Here is another link…

It shows power loss.
Read the conclusions. The bearing clearance has optimum value linked to viscosity.
Did you see this part in that link?:
"The behavior of the most fluid oil (0W5) is quite different. At relatively great clearances its viscosity is too low to create hydrodynamic force sufficient for maintaining the required level of min. oil film thickness. This effect is the most prominent at low rotation speed 2000 RPM. The greatest value of oil film thickness is achieved at the lowest clearance of 0.0004” (1/5000 of the bearing diameter)."

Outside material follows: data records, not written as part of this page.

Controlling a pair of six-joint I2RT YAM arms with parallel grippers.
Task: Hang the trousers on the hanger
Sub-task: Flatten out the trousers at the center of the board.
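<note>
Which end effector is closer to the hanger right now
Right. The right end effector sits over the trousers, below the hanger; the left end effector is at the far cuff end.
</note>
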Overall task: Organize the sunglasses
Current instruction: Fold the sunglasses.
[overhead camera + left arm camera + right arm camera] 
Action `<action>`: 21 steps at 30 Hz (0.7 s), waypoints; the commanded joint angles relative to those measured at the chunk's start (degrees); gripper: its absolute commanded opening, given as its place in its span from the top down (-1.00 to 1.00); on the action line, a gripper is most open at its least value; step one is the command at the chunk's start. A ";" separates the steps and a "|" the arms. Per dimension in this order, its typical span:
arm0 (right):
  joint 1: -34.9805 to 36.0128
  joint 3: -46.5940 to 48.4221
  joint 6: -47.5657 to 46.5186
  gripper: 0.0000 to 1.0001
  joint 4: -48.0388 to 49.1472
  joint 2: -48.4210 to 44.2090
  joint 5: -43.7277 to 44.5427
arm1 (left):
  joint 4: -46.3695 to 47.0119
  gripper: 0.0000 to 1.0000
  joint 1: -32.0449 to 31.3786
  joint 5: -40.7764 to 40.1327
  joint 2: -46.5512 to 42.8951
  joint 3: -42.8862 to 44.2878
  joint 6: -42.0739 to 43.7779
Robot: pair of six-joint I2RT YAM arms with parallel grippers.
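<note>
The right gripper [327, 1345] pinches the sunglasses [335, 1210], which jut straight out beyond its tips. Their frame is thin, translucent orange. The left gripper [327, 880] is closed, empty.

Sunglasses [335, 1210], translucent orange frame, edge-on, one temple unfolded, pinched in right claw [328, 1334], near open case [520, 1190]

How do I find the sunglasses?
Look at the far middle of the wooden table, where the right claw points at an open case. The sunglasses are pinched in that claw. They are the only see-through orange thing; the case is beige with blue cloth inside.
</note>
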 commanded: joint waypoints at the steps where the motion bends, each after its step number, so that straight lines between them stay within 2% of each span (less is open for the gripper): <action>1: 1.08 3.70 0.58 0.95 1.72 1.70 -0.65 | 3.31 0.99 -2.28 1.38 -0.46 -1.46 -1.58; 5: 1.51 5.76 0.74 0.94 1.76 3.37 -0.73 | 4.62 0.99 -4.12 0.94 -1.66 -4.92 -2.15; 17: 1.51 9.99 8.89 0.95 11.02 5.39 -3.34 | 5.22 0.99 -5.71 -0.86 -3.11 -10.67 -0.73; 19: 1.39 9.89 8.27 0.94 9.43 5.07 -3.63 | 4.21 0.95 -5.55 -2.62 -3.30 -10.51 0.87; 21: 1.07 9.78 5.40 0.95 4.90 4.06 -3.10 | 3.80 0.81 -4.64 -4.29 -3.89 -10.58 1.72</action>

Show me one passenger car on the road that has journal bearing clearances of 0.0004".

What this says, and what the corresponding graphs show, is that running a very thin oil in anything but a super tight bearing is going to not provide adequate MOFT to protect the bearing from wear. The graph also shows that all thicker oils above 0W-5 gives more MOFT, regardless of the bearing clearance.

And note (as I mentioned before) that low RPM makes MOFT even less. So even just "cruising around" at low RPM with very low viscosity is giving the smallest MOFT, especially in bearings that are not super tight - again, it's worse to run thin oil in large clearances than it is to run thick oil in tight clearances. Most passenger car journal bearings are in the 0.0015-0.0020" range - about where the peaks of MOFT are shown for the two thicker oils in the graph.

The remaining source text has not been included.